WHAT TO PRODUCE:
From the entries below, please output exactly the lines starting at the one containing "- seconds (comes" and ending at the one containing "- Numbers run", both included.

DATASET ENTRIES:

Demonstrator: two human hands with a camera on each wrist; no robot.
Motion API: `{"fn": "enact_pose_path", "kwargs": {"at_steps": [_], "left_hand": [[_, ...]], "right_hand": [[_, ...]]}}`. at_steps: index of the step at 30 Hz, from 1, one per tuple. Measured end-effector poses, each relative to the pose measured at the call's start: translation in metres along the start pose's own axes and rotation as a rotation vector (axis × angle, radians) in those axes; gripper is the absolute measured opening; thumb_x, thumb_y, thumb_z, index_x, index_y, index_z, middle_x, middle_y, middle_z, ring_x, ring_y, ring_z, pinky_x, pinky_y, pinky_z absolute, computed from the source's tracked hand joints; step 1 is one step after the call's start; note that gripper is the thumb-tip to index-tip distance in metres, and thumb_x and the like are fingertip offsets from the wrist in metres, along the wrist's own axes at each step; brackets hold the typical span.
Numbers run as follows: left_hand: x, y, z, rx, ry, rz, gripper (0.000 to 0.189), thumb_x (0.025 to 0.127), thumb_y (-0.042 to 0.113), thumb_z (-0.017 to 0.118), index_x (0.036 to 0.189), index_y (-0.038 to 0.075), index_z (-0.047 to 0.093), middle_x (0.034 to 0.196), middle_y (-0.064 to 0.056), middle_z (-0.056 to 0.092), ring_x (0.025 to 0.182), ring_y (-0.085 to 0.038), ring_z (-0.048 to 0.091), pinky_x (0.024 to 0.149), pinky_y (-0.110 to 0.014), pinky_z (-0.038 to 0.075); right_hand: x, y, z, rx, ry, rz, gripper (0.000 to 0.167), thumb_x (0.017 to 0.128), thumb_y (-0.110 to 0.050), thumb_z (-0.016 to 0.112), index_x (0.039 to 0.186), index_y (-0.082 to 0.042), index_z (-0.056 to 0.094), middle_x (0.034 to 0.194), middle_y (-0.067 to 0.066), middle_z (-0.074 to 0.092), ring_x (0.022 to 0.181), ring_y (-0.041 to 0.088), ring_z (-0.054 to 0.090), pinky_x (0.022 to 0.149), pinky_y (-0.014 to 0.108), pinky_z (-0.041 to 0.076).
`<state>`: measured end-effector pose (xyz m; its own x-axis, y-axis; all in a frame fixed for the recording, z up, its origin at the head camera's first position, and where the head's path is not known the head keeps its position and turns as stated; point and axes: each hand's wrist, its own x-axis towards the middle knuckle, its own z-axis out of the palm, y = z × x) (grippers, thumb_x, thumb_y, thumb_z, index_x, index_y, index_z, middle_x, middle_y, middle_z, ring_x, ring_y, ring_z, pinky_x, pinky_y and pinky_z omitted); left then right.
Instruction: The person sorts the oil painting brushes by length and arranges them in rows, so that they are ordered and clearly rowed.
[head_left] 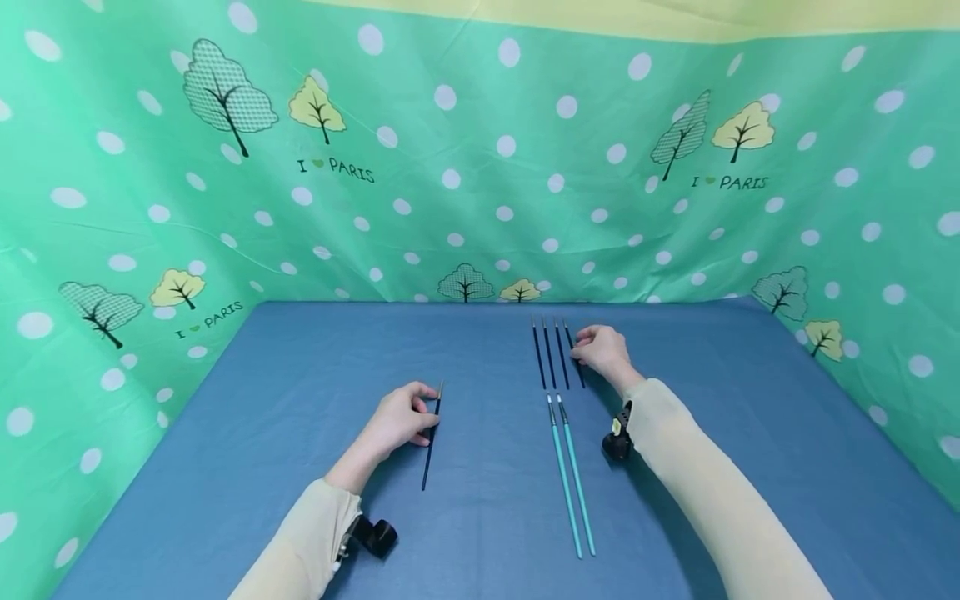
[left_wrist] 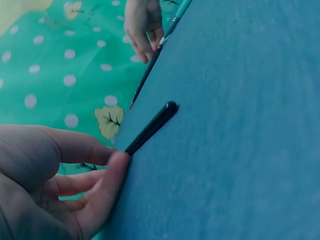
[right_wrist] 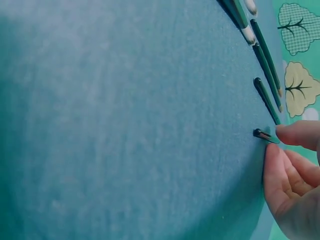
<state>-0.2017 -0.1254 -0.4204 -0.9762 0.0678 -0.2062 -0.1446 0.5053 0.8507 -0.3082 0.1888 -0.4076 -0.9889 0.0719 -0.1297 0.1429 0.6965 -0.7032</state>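
Observation:
My left hand (head_left: 401,419) pinches a thin dark paintbrush (head_left: 427,463) between thumb and fingers, left of the middle of the table. In the left wrist view its rounded handle end (left_wrist: 159,121) points away from the fingertips, close over the blue cloth. At the far right of a row of dark paintbrushes, my right hand (head_left: 602,350) pinches the outermost paintbrush (head_left: 581,377). The right wrist view shows that paintbrush's handle end (right_wrist: 259,133) at the thumb and index finger. Beside it lie several similar dark paintbrushes (head_left: 551,367), nearly parallel, bristles toward the back.
Two longer turquoise paintbrushes (head_left: 573,479) lie side by side below the dark row, white bristles toward the back. A blue cloth (head_left: 300,375) covers the table. Green dotted fabric (head_left: 480,167) hangs behind and at both sides. Each wrist carries a black camera (head_left: 380,539).

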Motion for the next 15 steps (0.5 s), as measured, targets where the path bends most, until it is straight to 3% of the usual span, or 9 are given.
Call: {"fn": "enact_pose_path", "kwargs": {"at_steps": [8,15], "left_hand": [[-0.015,0.012,0.01,0.32,-0.014,0.083,0.046,0.077,0.015,0.072,0.117,0.003,0.054,0.083,-0.009,0.05,0.045,-0.012,0.054,0.044,-0.024,0.048],[-0.016,0.022,0.011,0.377,-0.036,0.055,0.045,0.077,0.004,0.067,0.119,0.004,0.052,0.085,-0.01,0.048,0.046,-0.014,0.054,0.04,-0.022,0.049]], "right_hand": [[-0.002,-0.001,-0.001,-0.008,-0.025,0.007,0.04,0.083,-0.01,0.064,0.12,-0.002,0.054,0.106,0.015,0.059,0.089,0.027,0.063,0.079,0.038,0.053],[-0.002,0.0,-0.003,0.017,-0.029,-0.008,0.039,0.083,-0.007,0.063,0.121,-0.001,0.054,0.105,0.016,0.059,0.09,0.028,0.064,0.079,0.037,0.054]]}}
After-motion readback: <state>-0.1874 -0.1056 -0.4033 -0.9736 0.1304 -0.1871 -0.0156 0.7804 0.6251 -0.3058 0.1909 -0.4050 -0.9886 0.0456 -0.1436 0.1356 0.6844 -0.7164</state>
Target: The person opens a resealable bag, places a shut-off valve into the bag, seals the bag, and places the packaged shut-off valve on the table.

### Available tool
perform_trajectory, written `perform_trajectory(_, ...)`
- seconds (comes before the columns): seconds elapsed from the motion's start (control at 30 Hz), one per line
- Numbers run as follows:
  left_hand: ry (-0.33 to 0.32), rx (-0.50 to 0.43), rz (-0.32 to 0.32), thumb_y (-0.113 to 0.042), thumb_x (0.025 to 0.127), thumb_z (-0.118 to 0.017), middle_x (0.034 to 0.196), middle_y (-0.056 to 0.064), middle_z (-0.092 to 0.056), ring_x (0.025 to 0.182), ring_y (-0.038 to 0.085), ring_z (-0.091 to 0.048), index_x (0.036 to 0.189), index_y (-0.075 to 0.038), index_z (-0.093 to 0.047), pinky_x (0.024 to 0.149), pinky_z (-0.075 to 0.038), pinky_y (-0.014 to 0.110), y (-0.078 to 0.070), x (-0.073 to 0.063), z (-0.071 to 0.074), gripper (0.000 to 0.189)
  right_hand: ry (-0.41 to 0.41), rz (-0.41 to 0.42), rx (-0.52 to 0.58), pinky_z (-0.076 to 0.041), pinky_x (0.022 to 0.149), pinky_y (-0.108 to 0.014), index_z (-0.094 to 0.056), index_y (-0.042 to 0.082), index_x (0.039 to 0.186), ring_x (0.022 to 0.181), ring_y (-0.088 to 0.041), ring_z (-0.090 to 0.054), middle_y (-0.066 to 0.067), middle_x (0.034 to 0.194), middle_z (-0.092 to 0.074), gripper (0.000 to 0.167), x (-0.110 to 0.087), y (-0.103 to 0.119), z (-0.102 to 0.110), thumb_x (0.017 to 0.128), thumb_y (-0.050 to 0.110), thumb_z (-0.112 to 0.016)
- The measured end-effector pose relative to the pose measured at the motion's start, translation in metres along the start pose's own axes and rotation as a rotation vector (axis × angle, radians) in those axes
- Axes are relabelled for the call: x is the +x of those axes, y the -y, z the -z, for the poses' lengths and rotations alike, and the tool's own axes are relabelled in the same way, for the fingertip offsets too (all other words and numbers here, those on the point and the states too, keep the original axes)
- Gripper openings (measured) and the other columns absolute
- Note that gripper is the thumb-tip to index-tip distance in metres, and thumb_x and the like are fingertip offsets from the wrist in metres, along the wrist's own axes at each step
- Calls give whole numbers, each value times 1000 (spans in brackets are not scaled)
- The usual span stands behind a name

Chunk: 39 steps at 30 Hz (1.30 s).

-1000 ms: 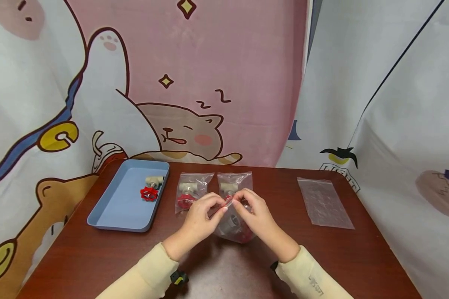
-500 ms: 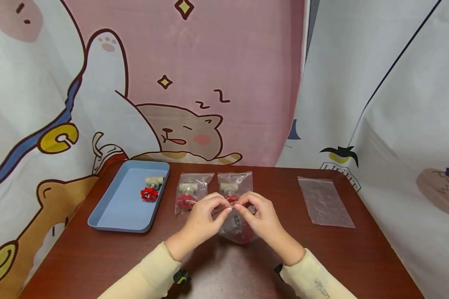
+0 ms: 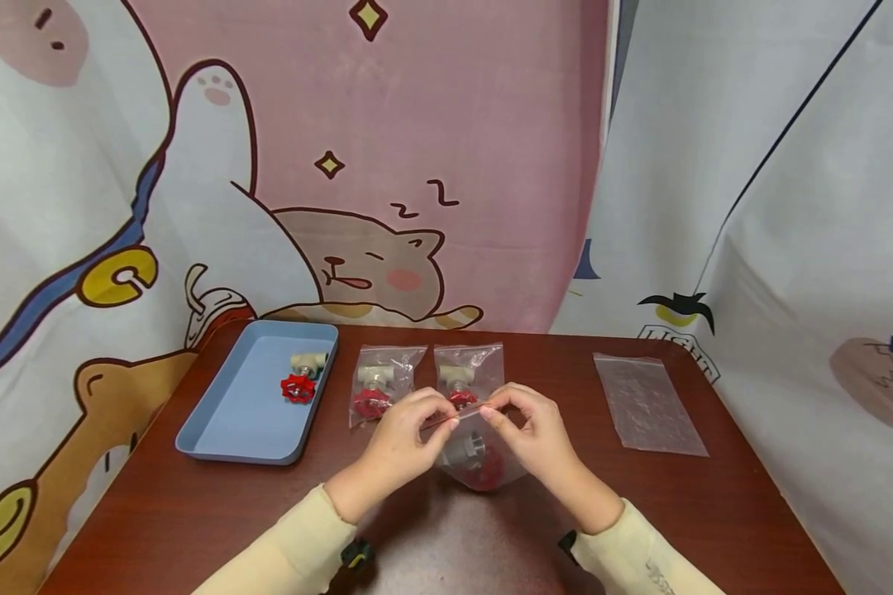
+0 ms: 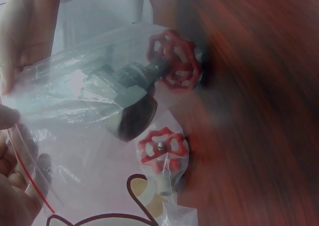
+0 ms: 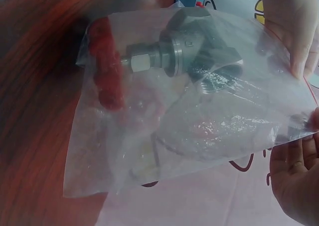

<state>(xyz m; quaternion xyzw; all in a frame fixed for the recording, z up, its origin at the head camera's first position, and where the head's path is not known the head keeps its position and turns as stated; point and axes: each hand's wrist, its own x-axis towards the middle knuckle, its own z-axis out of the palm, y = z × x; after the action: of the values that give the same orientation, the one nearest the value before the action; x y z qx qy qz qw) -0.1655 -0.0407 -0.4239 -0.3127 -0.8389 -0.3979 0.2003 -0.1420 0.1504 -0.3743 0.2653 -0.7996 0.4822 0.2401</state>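
Between both hands hangs a clear zip bag (image 3: pixel 509 461) with a metal valve (image 3: pixel 467 450) inside. My left hand (image 3: pixel 409 431) pinches its red-lined zip edge at the left end, and my right hand (image 3: pixel 532 426) pinches the same edge further right. In the right wrist view the valve's grey body (image 5: pixel 192 52) lies toward the zip, while its red handwheel (image 5: pixel 105 64) points down to the bag's bottom. The left wrist view shows the handwheel (image 4: pixel 174 60) low in the bag, close over the table.
Behind the hands lie two bagged valves with beige bodies, a left one (image 3: pixel 374 388) and a right one (image 3: pixel 457 382). A blue tray (image 3: pixel 231 405) at the left holds a loose red-wheeled valve (image 3: pixel 301 378). An empty zip bag (image 3: pixel 649 403) lies flat on the table (image 3: pixel 722 512) at the right.
My right hand has slid rightward along the zip edge, away from my left hand. More of the edge shows between the fingers, and the bagged valve is more visible.
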Motion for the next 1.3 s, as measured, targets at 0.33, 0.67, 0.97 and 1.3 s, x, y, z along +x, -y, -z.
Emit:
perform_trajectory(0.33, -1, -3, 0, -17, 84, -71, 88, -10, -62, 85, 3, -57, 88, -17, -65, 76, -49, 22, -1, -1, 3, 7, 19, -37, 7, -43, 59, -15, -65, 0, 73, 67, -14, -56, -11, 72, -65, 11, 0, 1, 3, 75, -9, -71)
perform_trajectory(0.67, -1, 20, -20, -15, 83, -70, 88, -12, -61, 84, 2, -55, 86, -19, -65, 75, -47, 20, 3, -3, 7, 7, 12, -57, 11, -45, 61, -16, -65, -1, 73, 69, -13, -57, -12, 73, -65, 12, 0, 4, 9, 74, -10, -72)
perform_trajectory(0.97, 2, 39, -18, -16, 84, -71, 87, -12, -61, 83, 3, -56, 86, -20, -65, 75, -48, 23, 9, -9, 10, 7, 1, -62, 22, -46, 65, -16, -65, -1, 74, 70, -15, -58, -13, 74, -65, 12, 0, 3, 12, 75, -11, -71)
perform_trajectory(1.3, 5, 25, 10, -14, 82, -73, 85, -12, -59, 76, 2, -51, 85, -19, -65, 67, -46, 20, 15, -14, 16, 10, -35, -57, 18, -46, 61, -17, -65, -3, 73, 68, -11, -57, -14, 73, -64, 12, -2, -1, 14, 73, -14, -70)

REPLY:
- seconds (comes before the columns): seconds elapsed from the motion's start (control at 30 Hz), one per line
- Numbers run as follows:

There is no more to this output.